Abaixo, os parágrafos iniciais de um artigo publicado no The Guardian com o título “Can Agatha Christie be political?”, em 27 de maio de 2013:
Agatha Christie’s The Murder of Roger Ackroyd is considered by many to be the finest crime mystery ever written. It tells the story of how Hercule Poirot investigates a killing, and stuns us when he identifies the culprit. Arthur C Clarke’s Rendezvous With Rama is the most awarded science-fiction novel ever, and tells the story of an unidentified spaceship that crosses the solar system and leaves behind more questions than answers. José Saramago’s Blindness is frequently pointed out as one of the best 20th-century novels in world literature, and it tells the story of a sudden epidemic of blindness in Lisbon.

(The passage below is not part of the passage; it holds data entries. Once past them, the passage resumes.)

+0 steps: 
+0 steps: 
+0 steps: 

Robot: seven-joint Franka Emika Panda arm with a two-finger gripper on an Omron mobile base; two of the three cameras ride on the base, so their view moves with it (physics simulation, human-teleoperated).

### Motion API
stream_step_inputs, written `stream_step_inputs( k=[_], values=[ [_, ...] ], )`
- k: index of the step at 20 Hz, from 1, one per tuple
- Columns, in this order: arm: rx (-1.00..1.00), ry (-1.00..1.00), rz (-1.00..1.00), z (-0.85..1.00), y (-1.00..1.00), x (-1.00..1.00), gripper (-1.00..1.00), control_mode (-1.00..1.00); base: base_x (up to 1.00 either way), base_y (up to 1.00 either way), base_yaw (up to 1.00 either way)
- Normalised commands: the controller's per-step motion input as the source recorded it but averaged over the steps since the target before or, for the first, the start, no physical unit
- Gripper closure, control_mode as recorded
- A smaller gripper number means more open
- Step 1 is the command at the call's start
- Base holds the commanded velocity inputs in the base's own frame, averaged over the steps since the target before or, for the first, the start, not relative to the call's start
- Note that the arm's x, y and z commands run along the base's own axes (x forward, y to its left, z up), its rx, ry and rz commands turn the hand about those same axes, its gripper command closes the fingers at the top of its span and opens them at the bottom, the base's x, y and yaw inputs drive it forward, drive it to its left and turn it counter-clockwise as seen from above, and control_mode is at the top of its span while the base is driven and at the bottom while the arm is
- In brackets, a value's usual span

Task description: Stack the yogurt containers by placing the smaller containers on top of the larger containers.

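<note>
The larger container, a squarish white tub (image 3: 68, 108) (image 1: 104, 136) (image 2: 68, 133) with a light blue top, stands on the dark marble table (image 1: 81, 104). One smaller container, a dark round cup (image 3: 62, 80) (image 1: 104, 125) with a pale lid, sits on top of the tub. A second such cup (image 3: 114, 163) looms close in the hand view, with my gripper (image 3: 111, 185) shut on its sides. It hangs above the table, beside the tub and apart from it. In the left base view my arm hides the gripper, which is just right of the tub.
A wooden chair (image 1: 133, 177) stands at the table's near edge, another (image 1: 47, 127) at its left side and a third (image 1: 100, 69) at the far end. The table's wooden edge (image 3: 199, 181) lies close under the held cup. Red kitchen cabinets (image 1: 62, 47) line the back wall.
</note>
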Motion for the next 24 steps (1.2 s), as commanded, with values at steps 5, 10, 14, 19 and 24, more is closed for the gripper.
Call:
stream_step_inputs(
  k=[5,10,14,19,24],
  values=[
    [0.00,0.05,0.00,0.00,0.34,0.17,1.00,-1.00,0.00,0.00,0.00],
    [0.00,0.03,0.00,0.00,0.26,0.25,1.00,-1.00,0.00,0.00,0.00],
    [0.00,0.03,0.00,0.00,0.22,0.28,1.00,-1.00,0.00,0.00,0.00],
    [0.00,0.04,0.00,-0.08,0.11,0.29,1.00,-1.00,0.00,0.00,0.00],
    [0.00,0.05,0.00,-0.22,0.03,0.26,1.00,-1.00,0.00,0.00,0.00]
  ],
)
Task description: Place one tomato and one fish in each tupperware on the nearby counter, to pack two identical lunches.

Apart from the obvious quality of these books – a quality that arises either from their storyline or their written style – what do they have in common? Well, they are not political. Even Saramago, who has never hidden the fact that he was a communist, and an active one at that, never actually wrote an obvious political novel.
What, then, is a political novel? Politics is not necessarily something that involves political parties, as we might immediately assume, but rather an activity related to the management of societies. Decisions and actions that affect us all are politics, but also ideas and concepts. Actually, it’s the latter that provide the blueprint for the former.